#### TASK INSTRUCTIONS
From the data below, repeat everything exactly except the images.

***

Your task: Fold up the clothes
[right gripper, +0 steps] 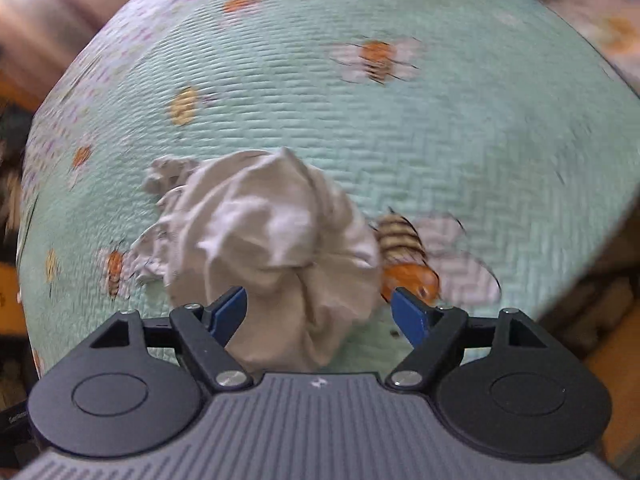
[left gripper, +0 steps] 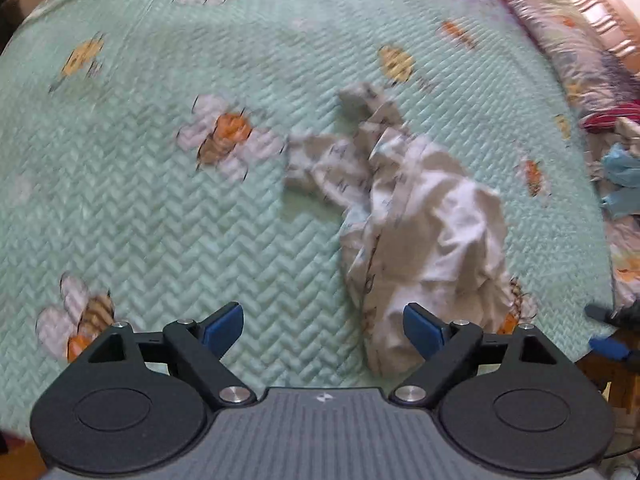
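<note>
A crumpled pale beige garment (left gripper: 424,216) with small prints lies in a heap on the mint-green quilted bedspread (left gripper: 160,200). My left gripper (left gripper: 323,332) hovers over the bed's near edge, open, nothing between its blue pads; the garment's lower end lies beside the right pad (left gripper: 422,330). In the right wrist view the same garment (right gripper: 272,240) bunches up just beyond my right gripper (right gripper: 319,314), which is open; cloth shows between the spread jaws, below them, and the pads do not press on it. Both views are motion-blurred.
The bedspread (right gripper: 440,128) carries bee and flower prints. A floral pillow or quilt (left gripper: 560,32) and a pile of other clothes (left gripper: 616,160) lie at the right edge of the left wrist view, where the other gripper's blue pad (left gripper: 610,347) shows. Wooden floor shows past the bed's edges.
</note>
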A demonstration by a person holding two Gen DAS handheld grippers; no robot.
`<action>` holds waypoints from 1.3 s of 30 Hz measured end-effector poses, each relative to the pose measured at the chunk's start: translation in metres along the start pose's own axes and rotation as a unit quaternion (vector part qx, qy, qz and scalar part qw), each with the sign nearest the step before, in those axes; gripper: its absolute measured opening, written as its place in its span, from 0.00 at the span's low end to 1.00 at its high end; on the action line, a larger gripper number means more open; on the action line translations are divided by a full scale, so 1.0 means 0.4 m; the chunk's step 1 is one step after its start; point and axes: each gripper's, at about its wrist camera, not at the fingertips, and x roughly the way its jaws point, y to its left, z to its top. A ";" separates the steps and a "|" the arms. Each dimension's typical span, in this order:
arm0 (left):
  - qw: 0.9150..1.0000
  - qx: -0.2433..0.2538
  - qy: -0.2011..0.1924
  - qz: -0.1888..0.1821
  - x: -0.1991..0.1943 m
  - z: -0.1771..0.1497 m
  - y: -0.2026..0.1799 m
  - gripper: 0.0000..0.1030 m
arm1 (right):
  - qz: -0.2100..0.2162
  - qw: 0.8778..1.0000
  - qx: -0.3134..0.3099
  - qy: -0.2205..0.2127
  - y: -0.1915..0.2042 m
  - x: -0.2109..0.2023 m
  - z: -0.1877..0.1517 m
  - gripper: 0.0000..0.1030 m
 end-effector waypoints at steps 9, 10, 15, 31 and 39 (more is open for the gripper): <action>0.998 0.059 -0.019 -0.004 0.025 0.018 -0.015 0.88 | 0.000 1.000 0.031 0.001 -0.024 -0.013 -0.165 0.78; 0.998 0.064 -0.015 0.000 0.032 0.017 -0.022 0.88 | 0.011 1.000 0.026 0.005 -0.016 -0.004 -0.182 0.78; 0.996 0.086 -0.008 0.022 0.065 0.017 -0.065 0.88 | 0.035 0.999 -0.012 -0.009 -0.011 0.016 -0.231 0.79; 0.979 0.084 -0.146 0.119 0.188 -0.088 -0.157 0.93 | 0.093 0.982 -0.097 -0.134 -0.182 0.097 -0.064 0.79; 0.969 0.047 -0.201 0.134 0.253 -0.120 -0.051 0.93 | 0.146 0.958 -0.105 -0.222 -0.152 0.180 -0.065 0.79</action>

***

#### ANSWER TO THE PROBLEM
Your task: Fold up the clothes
[right gripper, +0 steps] 
[left gripper, +0 steps] 
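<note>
A crumpled pale beige garment (left gripper: 424,216) with small prints lies in a heap on the mint-green quilted bedspread (left gripper: 160,200). My left gripper (left gripper: 323,332) hovers over the bed's near edge, open, nothing between its blue pads; the garment's lower end lies beside the right pad (left gripper: 422,330). In the right wrist view the same garment (right gripper: 272,240) bunches up just beyond my right gripper (right gripper: 319,314), which is open; cloth shows between the spread jaws, below them, and the pads do not press on it. Both views are motion-blurred.
The bedspread (right gripper: 440,128) carries bee and flower prints. A floral pillow or quilt (left gripper: 560,32) and a pile of other clothes (left gripper: 616,160) lie at the right edge of the left wrist view, where the other gripper's blue pad (left gripper: 610,347) shows. Wooden floor shows past the bed's edges.
</note>
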A demonstration by a person holding two Gen DAS handheld grippers; no robot.
`<action>` holds waypoints from 1.3 s of 30 Hz measured end-effector poses, each relative to the pose measured at the chunk's start: translation in metres along the start pose's own axes and rotation as a unit quaternion (vector part qx, qy, qz and scalar part qw), each with the sign nearest the step before, in those axes; gripper: its absolute measured opening, written as its place in its span, from 0.00 at the span's low end to 1.00 at its high end; on the action line, a larger gripper number means more open; on the action line translations are divided by a full scale, so 1.0 means 0.4 m; the chunk's step 1 is one step after its start; point and axes: each gripper's, at about its wrist camera, not at the fingertips, and x roughly the way its jaws point, y to its left, z to its top. A ";" separates the steps and a "|" the arms. Each dimension's typical span, in this order:
arm0 (left):
  - qw: 0.9150..1.0000
  - qx: -0.2433..0.2538
  - qy: -0.2011..0.1924
  - qz: -0.1888..0.1821
  - x: -0.1991..0.1943 m
  - z: -0.1771..0.1497 m
  - y: -0.2026..0.1799 m
  - gripper: 0.0000..0.1030 m
arm1 (right):
  - qz: -0.2100..0.2162
  - qw: 0.8778..1.0000
  - qx: -0.3134..0.3099
  - qy: -0.2205..0.2127
  - y: -0.1915..0.2042 m
  - x: -0.2109..0.2023 m
  - z: -0.1877..0.1517 m
  - gripper: 0.0000..0.1030 m
 end-effector waypoints at steps 9, 10, 15, 31 and 39 (more is open for the gripper): <action>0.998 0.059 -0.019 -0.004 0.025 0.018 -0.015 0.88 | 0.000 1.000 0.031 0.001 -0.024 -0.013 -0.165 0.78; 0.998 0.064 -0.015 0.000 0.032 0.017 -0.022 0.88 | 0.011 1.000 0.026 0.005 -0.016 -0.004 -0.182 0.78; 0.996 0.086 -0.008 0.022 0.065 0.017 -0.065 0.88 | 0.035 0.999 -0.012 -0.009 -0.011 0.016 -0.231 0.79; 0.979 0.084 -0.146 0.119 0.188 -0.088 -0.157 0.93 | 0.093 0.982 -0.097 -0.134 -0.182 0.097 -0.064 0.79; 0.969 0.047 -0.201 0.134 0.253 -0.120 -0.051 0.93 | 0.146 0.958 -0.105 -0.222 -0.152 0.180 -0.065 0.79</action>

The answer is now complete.